Es spricht nicht nur, sondern schimpft, schilt, hadert, keift, brummt, weint. Durch Hineinwerfen von Mehl, Brosamen, Salz oder Eierschalen vermag man aber, es zu versöhnen.“ So steht es im „Handbuch des deutschen Aberglaubens“, und wer es je beobachtet hat, wird sich des Gedankens nicht erwehrt haben können, dass es – das sich fortpflanzt und Stoffwechsel betreibt – lebt, es: das Feuer. Darüber werden viele Köpfe geschüttelt, unumstritten ist, dass Feuer mit Leben zu tun hat, durch es ermöglicht wurde und es im Gegenzug nähren, aber auch zerstören kann (Bioscience 7, S. 593).

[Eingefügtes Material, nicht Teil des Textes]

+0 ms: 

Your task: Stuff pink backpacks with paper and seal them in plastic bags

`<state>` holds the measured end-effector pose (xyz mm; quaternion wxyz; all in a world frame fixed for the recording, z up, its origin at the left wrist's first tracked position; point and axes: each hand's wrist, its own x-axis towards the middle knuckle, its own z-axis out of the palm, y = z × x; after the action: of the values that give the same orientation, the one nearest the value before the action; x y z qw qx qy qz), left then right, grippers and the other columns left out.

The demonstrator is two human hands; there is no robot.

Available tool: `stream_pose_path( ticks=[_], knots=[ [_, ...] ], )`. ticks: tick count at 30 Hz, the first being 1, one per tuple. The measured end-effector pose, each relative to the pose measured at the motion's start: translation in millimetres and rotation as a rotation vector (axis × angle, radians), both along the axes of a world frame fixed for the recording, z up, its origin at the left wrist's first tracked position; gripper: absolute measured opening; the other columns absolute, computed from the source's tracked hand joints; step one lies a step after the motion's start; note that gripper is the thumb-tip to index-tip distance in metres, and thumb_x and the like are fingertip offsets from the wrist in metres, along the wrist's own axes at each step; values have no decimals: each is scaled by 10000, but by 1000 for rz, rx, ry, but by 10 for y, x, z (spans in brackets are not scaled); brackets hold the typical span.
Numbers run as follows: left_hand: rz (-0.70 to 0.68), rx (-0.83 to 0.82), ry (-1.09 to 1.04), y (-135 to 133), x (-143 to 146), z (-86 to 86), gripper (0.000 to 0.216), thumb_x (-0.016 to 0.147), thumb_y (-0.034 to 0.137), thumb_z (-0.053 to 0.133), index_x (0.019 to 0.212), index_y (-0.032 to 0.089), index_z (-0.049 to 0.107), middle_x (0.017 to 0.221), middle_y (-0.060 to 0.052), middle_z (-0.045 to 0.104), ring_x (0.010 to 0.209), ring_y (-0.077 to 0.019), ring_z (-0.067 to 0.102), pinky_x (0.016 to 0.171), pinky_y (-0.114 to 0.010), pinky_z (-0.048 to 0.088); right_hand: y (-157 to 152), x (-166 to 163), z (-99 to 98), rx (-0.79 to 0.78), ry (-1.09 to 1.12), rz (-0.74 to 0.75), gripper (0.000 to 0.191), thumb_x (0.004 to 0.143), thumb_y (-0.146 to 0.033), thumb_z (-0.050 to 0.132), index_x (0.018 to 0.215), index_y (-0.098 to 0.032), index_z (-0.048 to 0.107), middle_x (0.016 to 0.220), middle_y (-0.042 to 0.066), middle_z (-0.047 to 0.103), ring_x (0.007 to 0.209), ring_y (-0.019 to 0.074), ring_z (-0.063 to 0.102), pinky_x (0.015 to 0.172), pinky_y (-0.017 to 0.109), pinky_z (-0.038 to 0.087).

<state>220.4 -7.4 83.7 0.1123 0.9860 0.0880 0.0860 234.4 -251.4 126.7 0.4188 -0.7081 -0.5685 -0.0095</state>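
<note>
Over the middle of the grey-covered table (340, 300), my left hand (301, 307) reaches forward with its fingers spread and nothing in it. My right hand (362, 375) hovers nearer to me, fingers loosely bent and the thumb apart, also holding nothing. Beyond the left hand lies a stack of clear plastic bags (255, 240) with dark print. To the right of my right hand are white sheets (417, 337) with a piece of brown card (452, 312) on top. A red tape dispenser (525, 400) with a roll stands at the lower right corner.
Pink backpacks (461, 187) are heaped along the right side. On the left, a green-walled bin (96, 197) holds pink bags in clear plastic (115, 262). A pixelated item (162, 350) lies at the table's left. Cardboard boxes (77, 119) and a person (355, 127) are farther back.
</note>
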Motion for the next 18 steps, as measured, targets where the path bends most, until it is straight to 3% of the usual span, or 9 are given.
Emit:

Durch Leben ermöglicht? Feuer braucht dreierlei: Brennstoff, Sauerstoff, Zünder. Letztere gab es immer schon, sie fuhren vom Himmel oder schossen aus Vulkanen, blieben aber folgenlos, solange es nichts Brennbares gab. Das kam erst vor etwa 450 Millionen Jahren mit den Pflanzen, es traf sich damit, dass etwa zur gleichen Zeit die zum Brennen nötige Menge Sauerstoff in der Luft war, um die 15 Prozent, produziert von fotosynthesetreibenden Bakterien im Meer – die ersten Brände hinterließen vor 440 Millionen Jahren Holzkohle (Geology 32 S. 381).